We can’t do this alone; government is only one entity. Diet Coke’s marketing power greatly expands the ability of The Heart Truth to reach more women. The brand’s multifaceted programs over the last six years have engaged millions across the country through event sponsorships, distribution of educational materials, on-pack promotions, retail signage, advertising and partnerships with Subway, HSN and others. Diet Coke also has done a lot of programming and outreach for employees and worked with partners to educate nurses, dieticians and other health professionals about heart disease. Plus, they have contributed more than $500,000 to The Heart Truth Community Action Grant Program, to date. Simply put, we wouldn’t be where we are without partners like Diet Coke.

The Heart Truth campaign focuses on women between the ages of 40 to 60, when risk of heart disease starts to rise. Why is it equally important for younger women to be aware?

Heart disease develops over time, often starting at an early age. About 60 percent of young women between the ages of 20 and 30 have one or more risk factors. Some have diabetes or high blood pressure. Others smoke, or are overweight. And more than one in four women between 18 and 44 are physically inactive. It’s important for younger women to be aware that their behaviors now will impact their heart health as they get older… and that heart disease is preventable. Getting through to younger women is a challenge because they’re thinking about so many other things. Heart disease isn’t on their radar screen.

Are heart disease symptoms different for women than men? Are they more difficult to spot?

Yes and yes. Signs and symptoms for coronary artery disease (CAD) – the most common type of heart disease in the U.S. – may differ for men and women. Some women experience no signs – we call those cases “silent CAD” – and may not be diagnosed until they have a heart attack, heart failure or heart arrhythmia. The most common symptom of CAD for men and women is called angina – chest pain or discomfort that occurs when the heart muscle doesn’t get enough oxygen-rich blood. In men, angina can often feel like pressure squeezing inside the chest and may extend to the arms. Women may describe their chest pain as sharper or more of a burning sensation, and are more likely to have pain in the neck, jaw, throat, stomach or back. For men, angina tends to get worse with physical activity or go away with rest, yet women are more likely to have angina when resting or sleeping.

What steps can women take to lead a heart-healthy lifestyle?

It starts with understanding your risk factors and having a clear understanding of a few key numbers: blood pressure, LDL (bad) cholesterol, HDL (good) cholesterol, total cholesterol, triglyceride levels, blood glucose, body mass index (BMI) and waist circumference. Getting pre-screened for diabetes is also important. Then, armed with this information, women should have a conversation with their primary care provider about their risks and the steps they should take to live a more heart-healthy lifestyle – from not smoking, to maintaining a healthy weight by eating right and being physically active.

What’s the most common myth about heart disease in general?

Thankfully, we’re getting past the notion that heart disease is only a man’s disease. But two other myths are still prevalent. One, that heart disease only affects the elderly. And two, that heart disease will “never affect me.” As I said, it’s hard to get on a woman’s radar screen. Take me, for example. I’m a nurse. My first job was in the cardiac ICU, and I have a family history of heart disease. However, I never worried or thought about heart disease until I started working on The Heart Truth campaign. This job has opened my eyes and made me realize that I need to work on my own heart-healthy behaviors.

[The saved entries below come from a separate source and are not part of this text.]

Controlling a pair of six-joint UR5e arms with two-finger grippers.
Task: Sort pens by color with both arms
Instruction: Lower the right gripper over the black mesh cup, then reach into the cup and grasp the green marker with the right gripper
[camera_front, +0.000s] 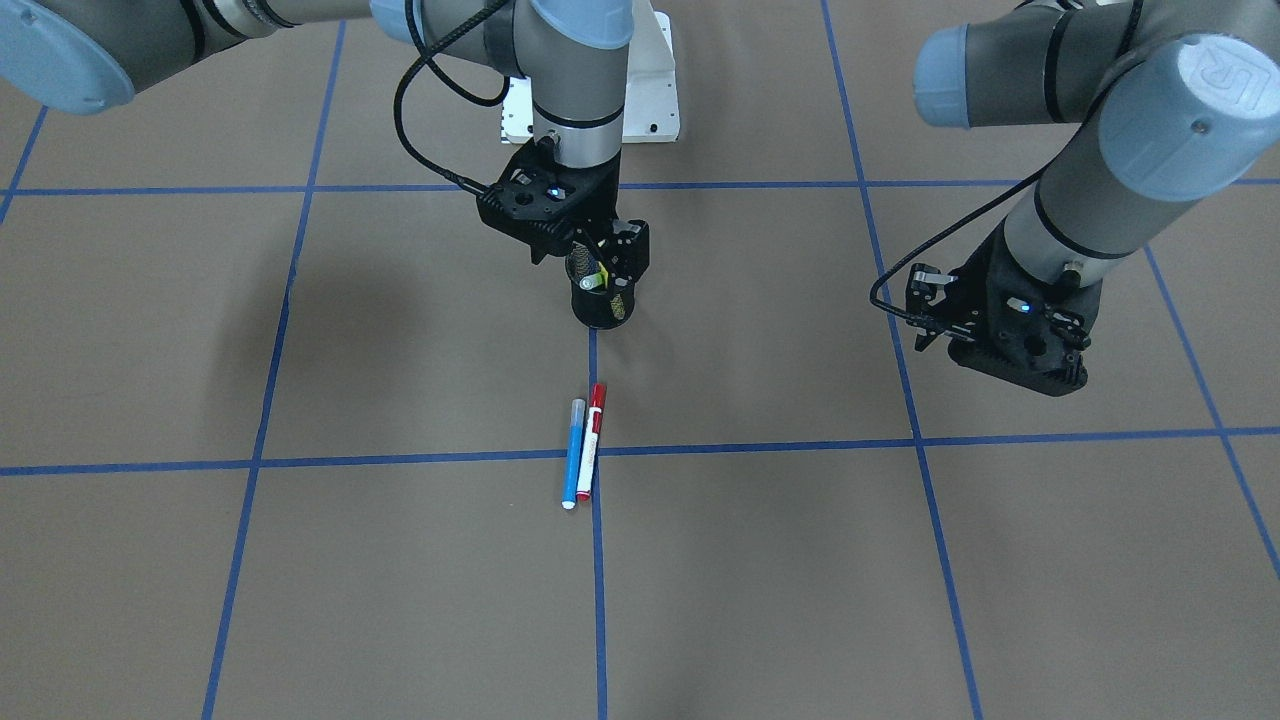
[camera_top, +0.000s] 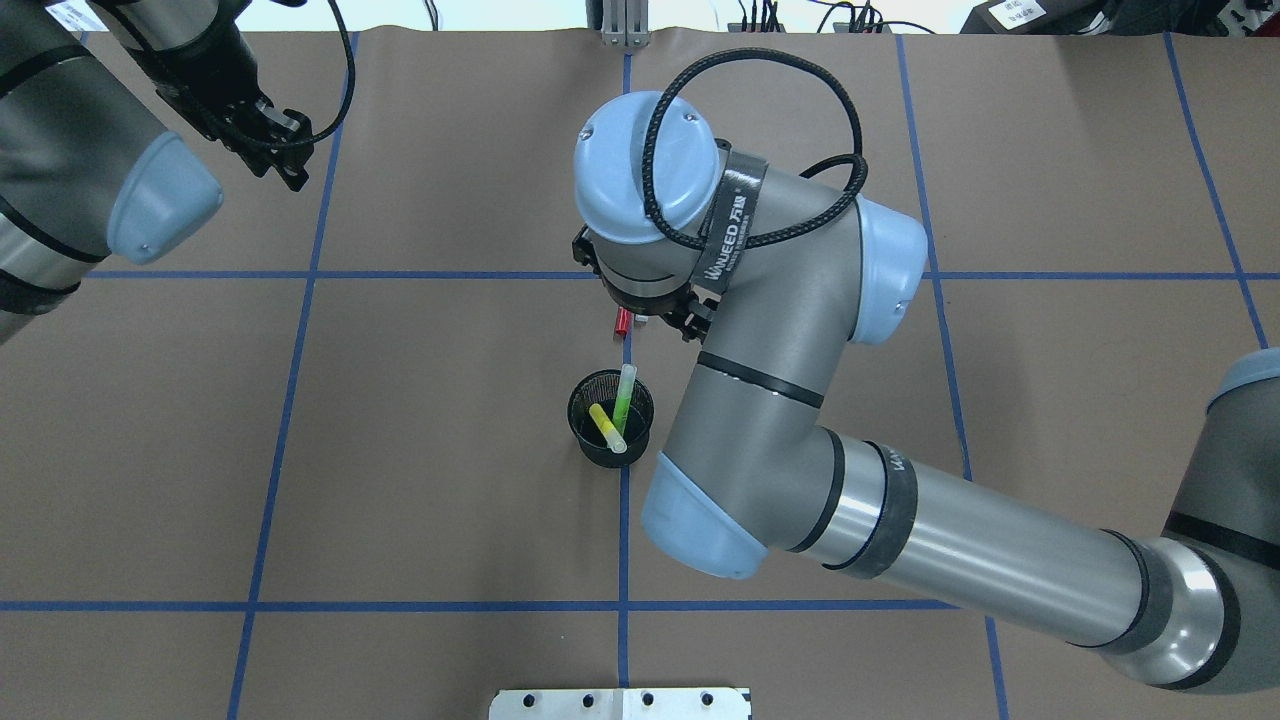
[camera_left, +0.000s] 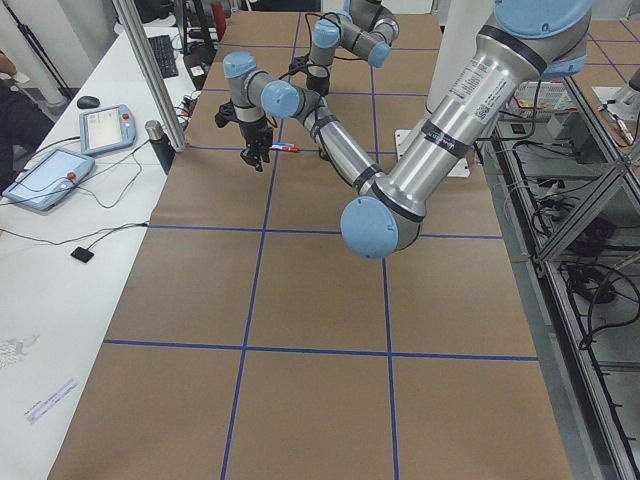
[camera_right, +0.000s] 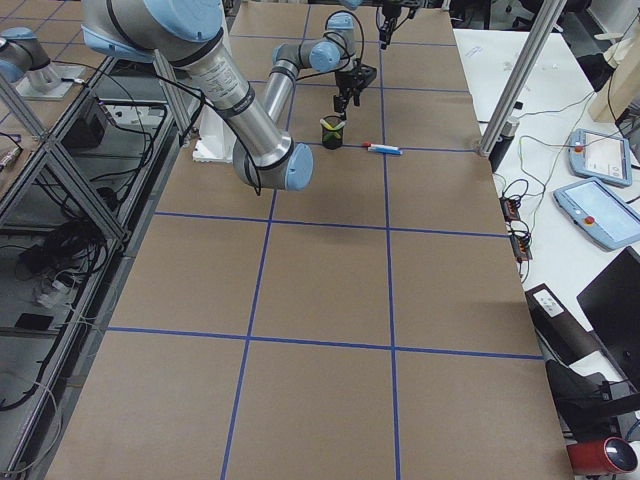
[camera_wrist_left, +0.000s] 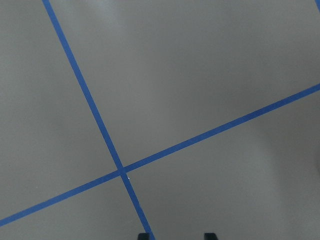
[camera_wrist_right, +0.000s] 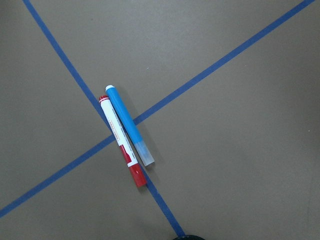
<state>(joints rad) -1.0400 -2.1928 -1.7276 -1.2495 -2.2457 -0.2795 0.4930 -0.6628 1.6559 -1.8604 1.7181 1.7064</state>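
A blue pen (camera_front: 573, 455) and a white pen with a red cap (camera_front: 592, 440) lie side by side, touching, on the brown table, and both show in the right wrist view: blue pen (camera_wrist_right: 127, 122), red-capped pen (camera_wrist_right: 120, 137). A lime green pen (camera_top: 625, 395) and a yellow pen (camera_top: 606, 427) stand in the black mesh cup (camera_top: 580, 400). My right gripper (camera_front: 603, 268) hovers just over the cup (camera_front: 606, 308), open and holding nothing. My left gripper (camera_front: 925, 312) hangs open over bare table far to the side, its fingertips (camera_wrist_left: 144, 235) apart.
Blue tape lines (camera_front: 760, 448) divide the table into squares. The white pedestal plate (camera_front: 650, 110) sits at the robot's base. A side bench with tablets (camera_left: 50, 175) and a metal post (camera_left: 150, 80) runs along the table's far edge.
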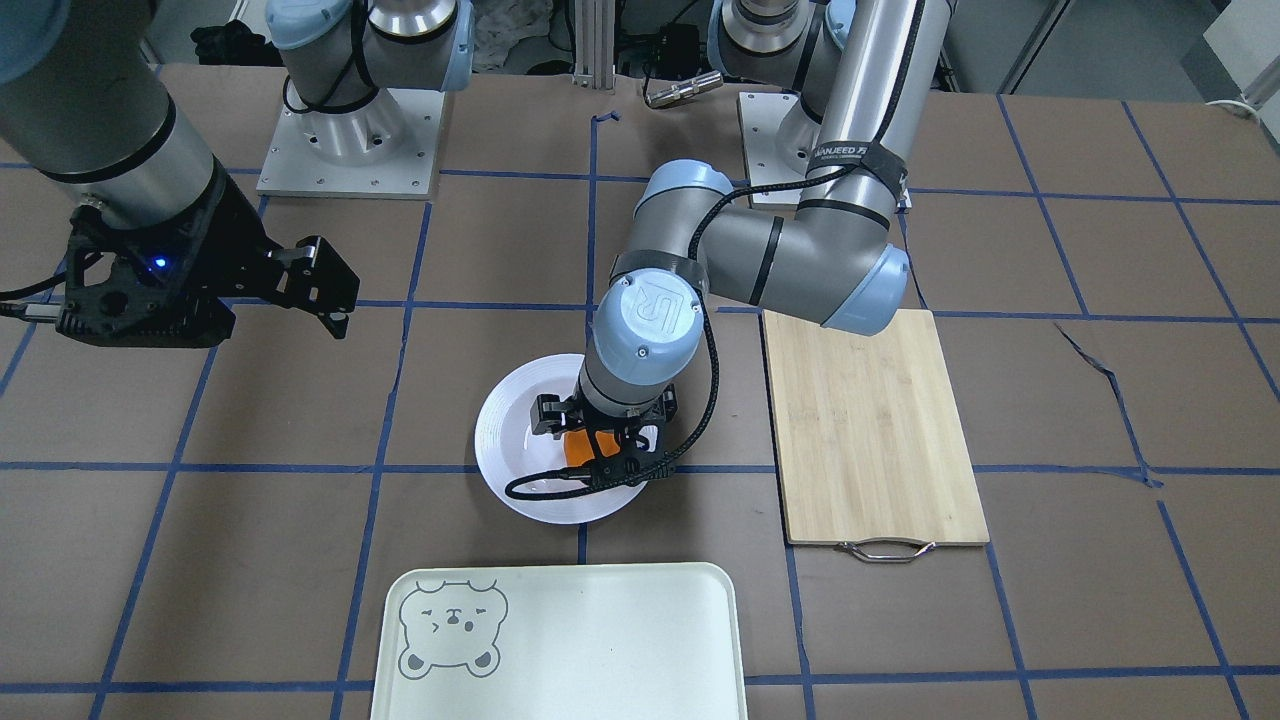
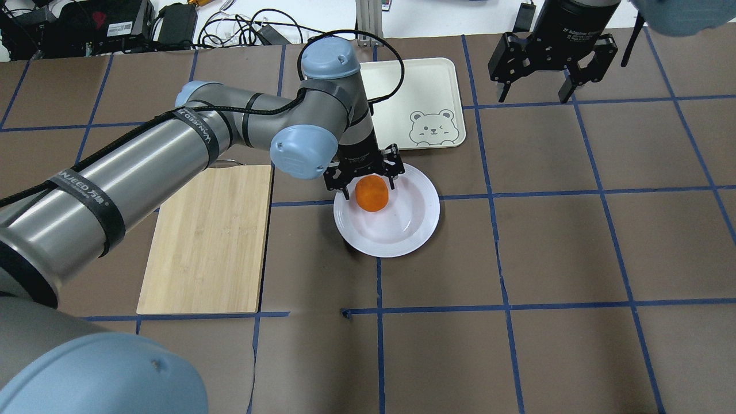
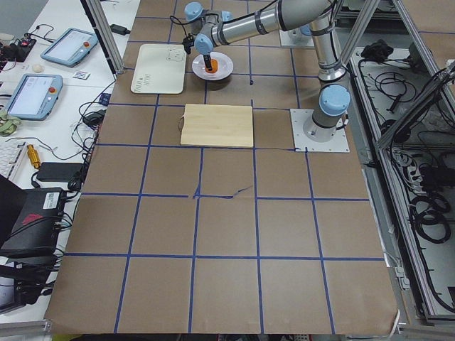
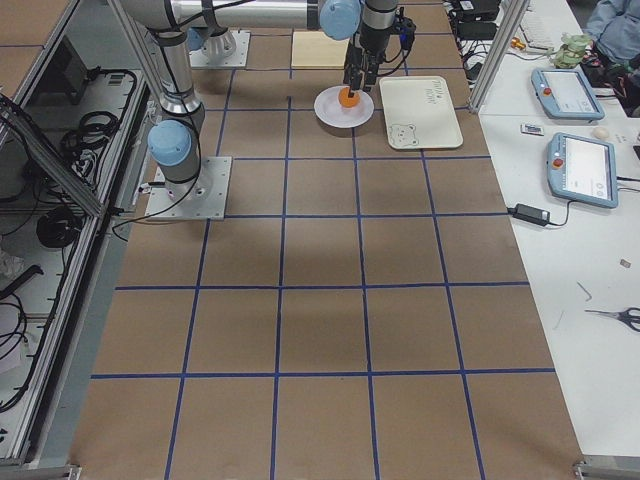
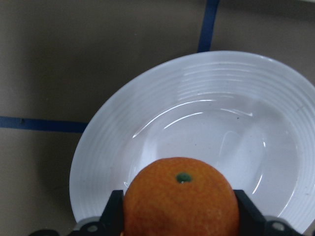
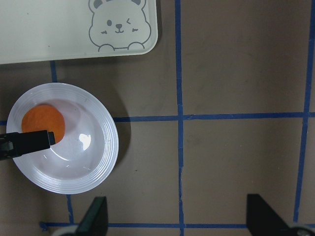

Part of the National Institutes of Health, the NHLBI plans, conducts, and supports research related to the causes, prevention, diagnosis, and treatment of heart, blood vessel, lung and blood diseases; and sleep disorders. The Institute also administers national health education campaigns on women and heart disease, healthy weight for children, and other topics.

®The Heart Truth is a registered trademark of the U.S. Department of Health and Human Services.